StageModule & Outcome
1. Lead Capture & QualificationCRM — Lead created, qualified, and converted to an Opportunity linked to the customer.
2. QuotationSales — Quotation drafted with products and pricing, sent to the customer for acceptance.
3. Sales OrderSales — Customer confirms. Quotation becomes a Sales Order. Delivery order auto-created.
4. DeliveryInventory — Goods picked, packed, and dispatched. Stock reduced. Delivery validated.
5. InvoiceAccounting — Invoice generated from the Sales Order. Posted and sent to the customer.
6. PaymentAccounting — Customer payment received and registered against the invoice.
7. Bank ReconciliationAccounting — Bank statement imported. Payment matched. Invoice marked Paid.

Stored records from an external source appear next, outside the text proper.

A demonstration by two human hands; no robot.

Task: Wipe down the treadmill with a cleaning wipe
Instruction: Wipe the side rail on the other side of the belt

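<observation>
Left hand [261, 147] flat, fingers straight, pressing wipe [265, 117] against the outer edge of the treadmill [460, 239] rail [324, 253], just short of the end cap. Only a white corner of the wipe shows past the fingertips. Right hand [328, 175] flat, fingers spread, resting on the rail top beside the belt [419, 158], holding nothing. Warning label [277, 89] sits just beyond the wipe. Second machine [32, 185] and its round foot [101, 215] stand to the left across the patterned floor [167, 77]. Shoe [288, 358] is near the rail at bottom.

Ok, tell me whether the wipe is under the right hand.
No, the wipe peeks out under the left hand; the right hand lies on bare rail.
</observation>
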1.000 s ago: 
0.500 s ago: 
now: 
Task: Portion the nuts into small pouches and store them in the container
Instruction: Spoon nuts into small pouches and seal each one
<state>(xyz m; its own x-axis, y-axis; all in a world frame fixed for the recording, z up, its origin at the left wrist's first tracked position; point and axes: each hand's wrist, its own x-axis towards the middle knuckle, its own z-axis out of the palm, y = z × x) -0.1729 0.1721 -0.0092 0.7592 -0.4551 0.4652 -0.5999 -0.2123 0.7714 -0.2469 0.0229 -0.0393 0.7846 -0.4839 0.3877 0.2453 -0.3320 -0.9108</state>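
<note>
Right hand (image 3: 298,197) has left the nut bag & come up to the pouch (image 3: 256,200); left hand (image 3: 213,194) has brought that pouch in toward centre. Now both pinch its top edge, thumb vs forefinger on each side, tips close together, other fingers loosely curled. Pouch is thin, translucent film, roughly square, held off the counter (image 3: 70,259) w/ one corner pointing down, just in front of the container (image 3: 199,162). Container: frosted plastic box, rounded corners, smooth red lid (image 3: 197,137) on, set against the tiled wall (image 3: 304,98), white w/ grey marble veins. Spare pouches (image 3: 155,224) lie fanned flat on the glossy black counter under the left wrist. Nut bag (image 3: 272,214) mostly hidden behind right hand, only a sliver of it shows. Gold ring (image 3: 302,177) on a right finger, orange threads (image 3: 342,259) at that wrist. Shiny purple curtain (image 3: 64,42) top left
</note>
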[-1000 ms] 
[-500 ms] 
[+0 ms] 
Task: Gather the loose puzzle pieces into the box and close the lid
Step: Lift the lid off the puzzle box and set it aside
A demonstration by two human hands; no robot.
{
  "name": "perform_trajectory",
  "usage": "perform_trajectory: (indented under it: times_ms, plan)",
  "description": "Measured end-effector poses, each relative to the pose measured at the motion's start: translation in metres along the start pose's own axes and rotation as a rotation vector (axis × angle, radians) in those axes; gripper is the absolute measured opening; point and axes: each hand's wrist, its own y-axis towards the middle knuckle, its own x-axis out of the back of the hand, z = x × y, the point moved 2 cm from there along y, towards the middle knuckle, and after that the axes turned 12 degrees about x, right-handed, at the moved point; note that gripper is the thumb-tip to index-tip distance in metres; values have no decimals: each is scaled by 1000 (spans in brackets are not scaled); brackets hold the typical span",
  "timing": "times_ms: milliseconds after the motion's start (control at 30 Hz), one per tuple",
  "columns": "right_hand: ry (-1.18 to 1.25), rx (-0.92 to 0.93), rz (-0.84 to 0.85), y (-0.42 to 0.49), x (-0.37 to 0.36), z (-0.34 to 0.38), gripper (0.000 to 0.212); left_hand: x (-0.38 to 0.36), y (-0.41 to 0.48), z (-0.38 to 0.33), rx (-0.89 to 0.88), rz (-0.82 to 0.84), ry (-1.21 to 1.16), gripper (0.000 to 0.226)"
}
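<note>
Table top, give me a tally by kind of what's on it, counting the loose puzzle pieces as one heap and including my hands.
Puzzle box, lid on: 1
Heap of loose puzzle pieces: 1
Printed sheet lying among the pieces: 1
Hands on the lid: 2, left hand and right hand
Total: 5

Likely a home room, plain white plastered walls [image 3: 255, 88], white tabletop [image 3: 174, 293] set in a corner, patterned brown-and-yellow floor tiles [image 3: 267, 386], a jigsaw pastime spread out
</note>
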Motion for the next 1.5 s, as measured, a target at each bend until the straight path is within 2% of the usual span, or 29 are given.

Stage 1: Lead Capture & Qualification (CRM)

The process begins in the CRM module when a potential customer makes contact. A lead is created to record the enquiry, qualified to confirm it is a genuine sales opportunity, and then converted into an Opportunity that the salesperson actively pursues.

1.1. Creating a Lead

A lead records the initial contact from a potential customer. It can be created manually by the salesperson, auto-generated from a website contact form, or captured from an incoming email to the company's sales inbox.

  1. Go to CRM → Sales → My Pipeline (or All Leads).
  2. Click New to create a new lead.
  3. Enter the Contact Name — the person who made the enquiry.
  4. Enter the Company Name — the customer's business.
  5. Set the Email and Phone so the salesperson can follow up directly.
  6. Enter the Lead Title — a short description of what the customer is enquiring about (e.g. Office Chair Purchase — Dubai Branch).
  7. Assign the Salesperson — the team member responsible for following up.
  8. Assign the Sales Team.
  9. In the Notes or Internal Notes tab, record details from the initial conversation.
  10. Click Save.

Fig 1.1 — CRM new lead form — Contact Name, Company, Email, Phone, Lead Title, Salesperson, and Sales Team fields filled in

Working Example

Lead Title: Office Chair Purchase — Dubai Branch Customer: Reem Al-Farsi (Acme Corp) Email: reem@acmecorp.ae | Phone: +971 50 123 4567 Salesperson: Nathan Bennet Expected Revenue: $ 1000.0/-

eCommerce Variant

In the eCommerce flow, no manual lead is created at this stage. The customer browses the website independently. The Lead-to-Cash flow begins at Stage 2 when they add items to their cart and proceed to checkout.

1.2. Qualifying the Lead

Qualifying a lead means confirming that the enquiry has genuine potential — the contact has a real need, a budget, and the authority to purchase. In Cyllo, this is reflected by moving the lead through the CRM pipeline stages and logging activities.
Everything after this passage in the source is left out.